So it seems that the world is changing and the need for quality data for AI models is increasing all the time. If large platforms keep restricting access to their platforms APIs this will make AI creators look for other data-sources.
In one sense we are currently creating this data-source for them, completely free of use and it is called "nostr". Just imagine the amount of data accessible to anyone if nostr hade the same volume as twitter. I see lots of benefits with nostr, don't get me wrong, however that nostr completely removes all form of control over who can access content could be bad in the long run. The protocol is by design open and impossible to lock down.
What do you think? Am I overplaying the risk or is this actually something that has to be thought about?
I believe Nostr already has a way how to deal with that: paid relays. Perhaps if scraping increases cost of running relay too much, more of them will require a few sats from their users. And they can require more than a few sats from those scrapers.
reply
This. They should charge in the first place anyways.

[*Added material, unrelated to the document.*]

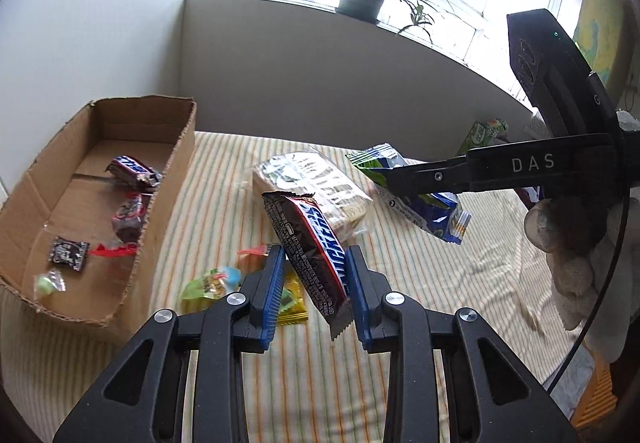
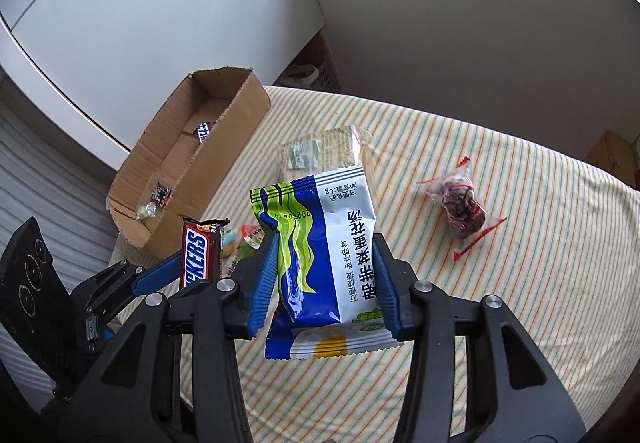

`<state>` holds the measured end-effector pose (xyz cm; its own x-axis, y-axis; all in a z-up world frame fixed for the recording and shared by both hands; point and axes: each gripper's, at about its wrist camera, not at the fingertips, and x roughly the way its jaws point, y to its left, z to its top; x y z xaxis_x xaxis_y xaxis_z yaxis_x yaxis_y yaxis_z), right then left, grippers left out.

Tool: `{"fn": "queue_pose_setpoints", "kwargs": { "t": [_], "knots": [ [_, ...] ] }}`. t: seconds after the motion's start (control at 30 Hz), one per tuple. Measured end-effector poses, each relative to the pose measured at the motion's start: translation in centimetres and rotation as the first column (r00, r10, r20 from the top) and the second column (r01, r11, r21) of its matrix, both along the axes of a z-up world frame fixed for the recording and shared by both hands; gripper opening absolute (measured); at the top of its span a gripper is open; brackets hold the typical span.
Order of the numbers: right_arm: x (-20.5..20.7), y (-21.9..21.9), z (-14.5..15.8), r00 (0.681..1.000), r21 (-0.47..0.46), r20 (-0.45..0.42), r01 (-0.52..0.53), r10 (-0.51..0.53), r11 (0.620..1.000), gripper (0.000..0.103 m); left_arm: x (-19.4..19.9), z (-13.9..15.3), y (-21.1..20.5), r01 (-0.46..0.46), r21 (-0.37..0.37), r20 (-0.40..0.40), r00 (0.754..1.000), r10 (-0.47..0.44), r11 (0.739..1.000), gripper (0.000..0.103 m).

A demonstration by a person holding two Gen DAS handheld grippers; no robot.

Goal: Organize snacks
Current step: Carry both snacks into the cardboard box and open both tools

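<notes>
Only the right wrist view shows a red-wrapped snack point(image 2: 460, 209) lying alone at right on the striped cloth point(image 2: 540, 243). The left gripper point(image 1: 314, 275) clamps one Snickers bar point(image 1: 308, 251) at centre; the right gripper point(image 2: 326, 279) clamps one blue-green packet point(image 2: 320, 251). One box point(image 1: 24, 203), left, has open floor beside several snacks.

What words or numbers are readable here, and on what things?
"SNICKERS": bar in the left gripper.
"DAS": right gripper's arm.
"20240813" and Chinese print: blue-green packet in the right gripper.
Cracker pack and box snacks: too blurred.
</notes>
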<state>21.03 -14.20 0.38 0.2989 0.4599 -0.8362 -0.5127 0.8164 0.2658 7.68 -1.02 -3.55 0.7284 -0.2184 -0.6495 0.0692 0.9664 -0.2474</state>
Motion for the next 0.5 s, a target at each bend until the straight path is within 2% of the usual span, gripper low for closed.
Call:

The main problem is the lack of support for auth based reads. We see writes being locked down on paid but the scraping problem is a read problem.
reply
It's a problem that can only be solved with relaying systems and session accounting. And it needs to be designed to be low latency as well to minimise propagation delay.
reply
I am thinking that there can be a positive side to it: if AI models are based on data from Nostr rather than data from Twitter, then the cultural values from the Nostr community will be embedded into the AI that is later used by the mainstream. It can be an opportunity rather than a risk.
reply
It's even more than this. It breaks all their assumptions about the "intellectual property rights" they usually claim ownership of in their TOS. The one that everyone noticed when Impervious left it in the boilerplate TOS.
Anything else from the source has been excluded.